Leaving the pictures aside, restate all of the data exactly.

= Beginning of Section =

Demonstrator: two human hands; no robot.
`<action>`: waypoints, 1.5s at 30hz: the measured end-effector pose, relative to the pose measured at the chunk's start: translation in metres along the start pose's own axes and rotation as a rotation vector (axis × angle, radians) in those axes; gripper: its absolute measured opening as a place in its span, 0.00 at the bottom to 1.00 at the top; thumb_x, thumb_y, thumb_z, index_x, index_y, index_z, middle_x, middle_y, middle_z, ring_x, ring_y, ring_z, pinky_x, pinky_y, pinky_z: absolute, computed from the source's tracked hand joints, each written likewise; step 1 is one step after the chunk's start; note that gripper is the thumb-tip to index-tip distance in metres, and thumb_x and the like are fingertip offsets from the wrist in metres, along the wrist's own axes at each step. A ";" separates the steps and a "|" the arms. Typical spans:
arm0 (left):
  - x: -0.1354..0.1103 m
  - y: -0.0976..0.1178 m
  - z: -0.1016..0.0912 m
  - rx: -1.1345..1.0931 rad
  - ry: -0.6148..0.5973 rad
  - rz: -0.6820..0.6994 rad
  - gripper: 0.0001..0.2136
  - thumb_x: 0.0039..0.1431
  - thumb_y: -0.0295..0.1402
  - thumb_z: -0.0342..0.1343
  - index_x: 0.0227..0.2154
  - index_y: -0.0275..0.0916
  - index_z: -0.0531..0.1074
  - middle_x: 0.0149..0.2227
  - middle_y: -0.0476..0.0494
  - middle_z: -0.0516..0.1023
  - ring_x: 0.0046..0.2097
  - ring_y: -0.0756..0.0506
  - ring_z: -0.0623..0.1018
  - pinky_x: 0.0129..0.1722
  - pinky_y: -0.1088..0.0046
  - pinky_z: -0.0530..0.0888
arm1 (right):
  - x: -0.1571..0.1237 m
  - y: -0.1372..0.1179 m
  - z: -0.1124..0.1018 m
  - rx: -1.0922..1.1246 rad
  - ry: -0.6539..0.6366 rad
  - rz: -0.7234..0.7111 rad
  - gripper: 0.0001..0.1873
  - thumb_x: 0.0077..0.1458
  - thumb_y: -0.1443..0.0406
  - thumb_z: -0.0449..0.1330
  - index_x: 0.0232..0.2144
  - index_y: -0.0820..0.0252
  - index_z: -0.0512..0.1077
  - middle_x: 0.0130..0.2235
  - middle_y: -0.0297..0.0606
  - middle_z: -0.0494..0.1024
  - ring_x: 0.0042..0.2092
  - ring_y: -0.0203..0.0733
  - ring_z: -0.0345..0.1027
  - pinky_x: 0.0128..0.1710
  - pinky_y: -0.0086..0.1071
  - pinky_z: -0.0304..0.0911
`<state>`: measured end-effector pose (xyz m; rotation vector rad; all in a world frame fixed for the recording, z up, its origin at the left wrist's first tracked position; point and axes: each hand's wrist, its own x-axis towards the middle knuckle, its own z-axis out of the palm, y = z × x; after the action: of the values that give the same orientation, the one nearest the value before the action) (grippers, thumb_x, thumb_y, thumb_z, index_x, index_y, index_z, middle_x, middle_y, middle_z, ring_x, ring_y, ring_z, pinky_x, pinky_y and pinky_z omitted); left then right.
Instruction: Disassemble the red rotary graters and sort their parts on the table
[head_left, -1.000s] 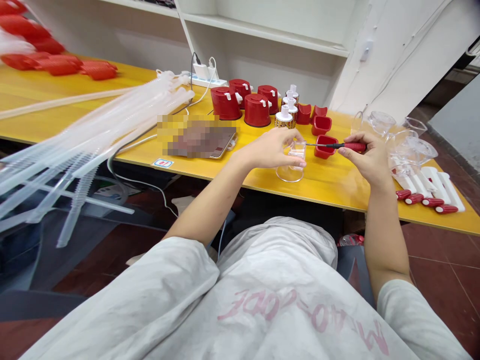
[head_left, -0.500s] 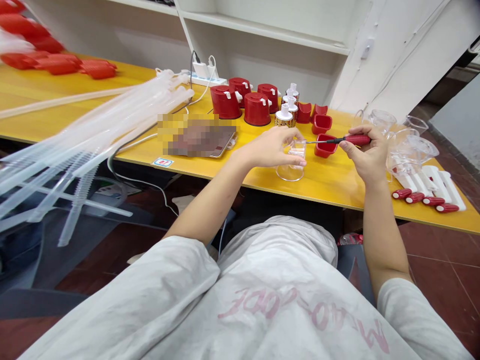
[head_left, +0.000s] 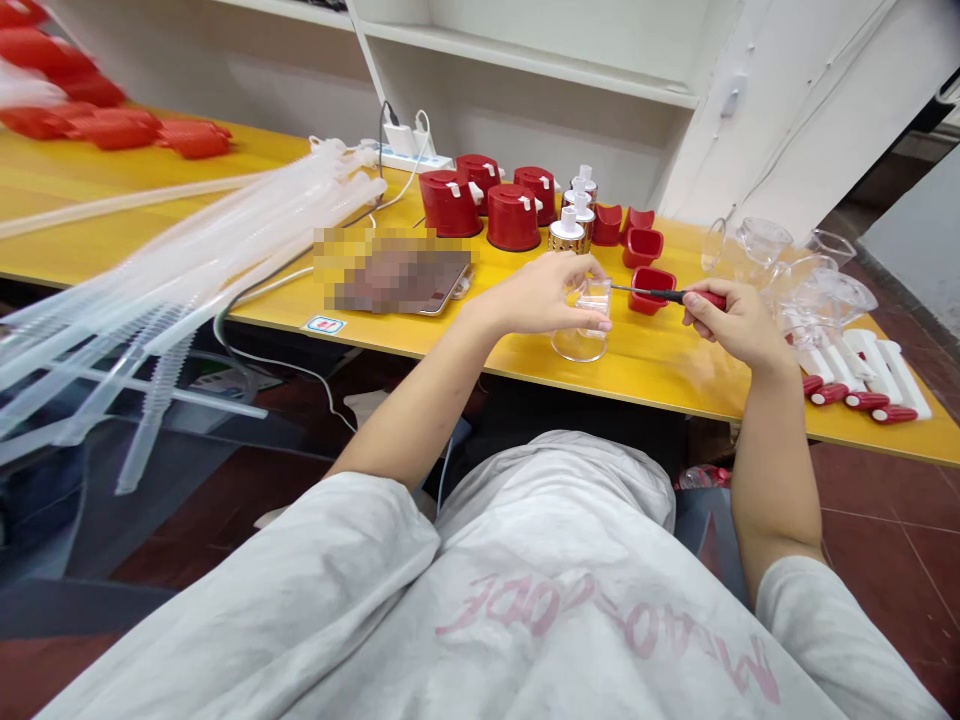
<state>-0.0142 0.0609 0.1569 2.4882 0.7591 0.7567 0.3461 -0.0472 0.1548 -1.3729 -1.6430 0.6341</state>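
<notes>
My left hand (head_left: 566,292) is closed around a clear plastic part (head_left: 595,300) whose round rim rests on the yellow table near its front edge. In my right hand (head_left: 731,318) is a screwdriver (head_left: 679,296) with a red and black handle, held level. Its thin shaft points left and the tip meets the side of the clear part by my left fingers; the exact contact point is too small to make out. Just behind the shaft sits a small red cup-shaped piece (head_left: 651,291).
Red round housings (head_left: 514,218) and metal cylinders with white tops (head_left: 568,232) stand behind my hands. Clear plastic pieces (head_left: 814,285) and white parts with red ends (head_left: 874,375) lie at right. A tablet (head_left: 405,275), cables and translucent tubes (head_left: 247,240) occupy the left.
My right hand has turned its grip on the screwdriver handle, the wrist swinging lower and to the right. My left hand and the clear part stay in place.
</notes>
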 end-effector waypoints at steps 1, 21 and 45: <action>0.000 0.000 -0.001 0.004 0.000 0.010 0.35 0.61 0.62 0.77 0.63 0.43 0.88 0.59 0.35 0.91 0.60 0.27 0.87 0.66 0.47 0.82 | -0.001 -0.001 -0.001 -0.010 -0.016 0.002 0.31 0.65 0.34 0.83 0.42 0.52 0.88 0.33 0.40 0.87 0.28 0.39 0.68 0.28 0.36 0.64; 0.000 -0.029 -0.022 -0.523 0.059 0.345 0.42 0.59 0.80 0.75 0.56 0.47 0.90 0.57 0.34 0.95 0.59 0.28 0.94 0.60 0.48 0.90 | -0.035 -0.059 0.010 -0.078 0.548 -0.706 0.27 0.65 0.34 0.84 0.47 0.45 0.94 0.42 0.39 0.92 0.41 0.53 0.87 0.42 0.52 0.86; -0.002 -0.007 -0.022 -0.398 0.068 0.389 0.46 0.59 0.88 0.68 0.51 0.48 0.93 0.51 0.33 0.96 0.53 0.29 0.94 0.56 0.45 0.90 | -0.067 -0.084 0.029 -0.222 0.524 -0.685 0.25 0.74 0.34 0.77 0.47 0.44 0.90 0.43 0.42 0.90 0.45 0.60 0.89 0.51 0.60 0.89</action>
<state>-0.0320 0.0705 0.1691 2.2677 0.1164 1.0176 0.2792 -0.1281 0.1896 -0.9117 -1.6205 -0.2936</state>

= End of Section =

#### [PROBLEM SOLUTION]
Demonstrator: two human hands; no robot.
`<action>`: waypoints, 1.5s at 30hz: the measured end-effector pose, relative to the pose measured at the chunk's start: translation in metres along the start pose's own axes and rotation as a rotation vector (axis × angle, radians) in those axes; gripper: its absolute measured opening as a place in its span, 0.00 at the bottom to 1.00 at the top; thumb_x, thumb_y, thumb_z, index_x, index_y, index_z, middle_x, middle_y, middle_z, ring_x, ring_y, ring_z, pinky_x, pinky_y, pinky_z: absolute, computed from the source's tracked hand joints, each written likewise; step 1 is one step after the chunk's start; note that gripper is the thumb-tip to index-tip distance in metres, and thumb_x and the like are fingertip offsets from the wrist in metres, along the wrist's own axes at each step. A ";" separates the steps and a "|" the arms. Typical spans:
arm0 (left):
  - x: -0.1354..0.1103 m
  - y: -0.0976..0.1178 m
  - z: -0.1016..0.0912 m
  - rx: -1.1345..1.0931 rad
  - ry: -0.6148..0.5973 rad
  - rz: -0.6820..0.6994 rad
  - gripper: 0.0001..0.2136
  - thumb_x: 0.0039..0.1431
  - thumb_y: -0.0295..0.1402
  - thumb_z: -0.0342..0.1343
  - index_x: 0.0227..0.2154
  - index_y: -0.0275..0.0916
  - index_z: -0.0531..0.1074
  - middle_x: 0.0149..0.2227
  - middle_y: -0.0476..0.0494
  - middle_z: -0.0516..0.1023
  - ring_x: 0.0046..0.2097
  - ring_y: -0.0756..0.0506
  - ring_z: -0.0623..0.1018
  - pinky_x: 0.0129..0.1722
  - pinky_y: -0.1088..0.0046
  - pinky_z: -0.0530..0.0888
arm1 (right):
  - x: -0.1571..0.1237 m
  - y: -0.1372..0.1179 m
  - z: -0.1124..0.1018 m
  - rx: -1.0922..1.1246 rad
  - ry: -0.6539..0.6366 rad
  - rz: -0.7234..0.7111 rad
  - gripper: 0.0001..0.1873
  - thumb_x: 0.0077..0.1458
  - thumb_y: -0.1443..0.0406
  - thumb_z: -0.0449..0.1330
  - index_x: 0.0232..0.2144
  - index_y: -0.0820..0.0252
  - index_z: -0.0512..0.1077
  - middle_x: 0.0130..0.2235
  - middle_y: -0.0297..0.0606
  - middle_z: -0.0494..0.1024
  - ring_x: 0.0042..0.2092
  - ring_y: -0.0203..0.0733
  - ring_z: -0.0345..0.1027
  - pinky_x: 0.0128..0.1710
  - pinky_y: -0.0086..0.1071
  - pinky_z: -0.0304..0.0911
`<state>`: measured end-effector pose (xyz m; rotation vector rad; all in a world frame fixed for the recording, z up, its origin at the left wrist's first tracked position; point and axes: each hand's wrist, its own x-axis towards the middle knuckle, its own z-axis out of the palm, y = z × x; after the action: of the values that give the same orientation, the one nearest the value before the action) (grippers, thumb_x, thumb_y, thumb_z, index_x, index_y, index_z, middle_x, middle_y, middle_z, ring_x, ring_y, ring_z, pinky_x, pinky_y and pinky_z omitted); left then right.
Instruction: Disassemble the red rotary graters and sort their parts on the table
[head_left, -1.000s] 
[head_left, -0.500s] 
[head_left, +0.000s] 
<state>-0.0142 0.0609 0.1569 2.4882 0.7591 0.7567 0.3461 -0.0472 0.1548 -1.3729 -1.6430 0.6341</state>
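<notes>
My left hand (head_left: 566,292) is closed around a clear plastic part (head_left: 595,300) whose round rim rests on the yellow table near its front edge. In my right hand (head_left: 731,318) is a screwdriver (head_left: 679,296) with a red and black handle, held level. Its thin shaft points left and the tip meets the side of the clear part by my left fingers; the exact contact point is too small to make out. Just behind the shaft sits a small red cup-shaped piece (head_left: 651,291).
Red round housings (head_left: 514,218) and metal cylinders with white tops (head_left: 568,232) stand behind my hands. Clear plastic pieces (head_left: 814,285) and white parts with red ends (head_left: 874,375) lie at right. A tablet (head_left: 405,275), cables and translucent tubes (head_left: 247,240) occupy the left.
My right hand has turned its grip on the screwdriver handle, the wrist swinging lower and to the right. My left hand and the clear part stay in place.
</notes>
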 end-effector waypoints at steps 1, 21 and 45: <action>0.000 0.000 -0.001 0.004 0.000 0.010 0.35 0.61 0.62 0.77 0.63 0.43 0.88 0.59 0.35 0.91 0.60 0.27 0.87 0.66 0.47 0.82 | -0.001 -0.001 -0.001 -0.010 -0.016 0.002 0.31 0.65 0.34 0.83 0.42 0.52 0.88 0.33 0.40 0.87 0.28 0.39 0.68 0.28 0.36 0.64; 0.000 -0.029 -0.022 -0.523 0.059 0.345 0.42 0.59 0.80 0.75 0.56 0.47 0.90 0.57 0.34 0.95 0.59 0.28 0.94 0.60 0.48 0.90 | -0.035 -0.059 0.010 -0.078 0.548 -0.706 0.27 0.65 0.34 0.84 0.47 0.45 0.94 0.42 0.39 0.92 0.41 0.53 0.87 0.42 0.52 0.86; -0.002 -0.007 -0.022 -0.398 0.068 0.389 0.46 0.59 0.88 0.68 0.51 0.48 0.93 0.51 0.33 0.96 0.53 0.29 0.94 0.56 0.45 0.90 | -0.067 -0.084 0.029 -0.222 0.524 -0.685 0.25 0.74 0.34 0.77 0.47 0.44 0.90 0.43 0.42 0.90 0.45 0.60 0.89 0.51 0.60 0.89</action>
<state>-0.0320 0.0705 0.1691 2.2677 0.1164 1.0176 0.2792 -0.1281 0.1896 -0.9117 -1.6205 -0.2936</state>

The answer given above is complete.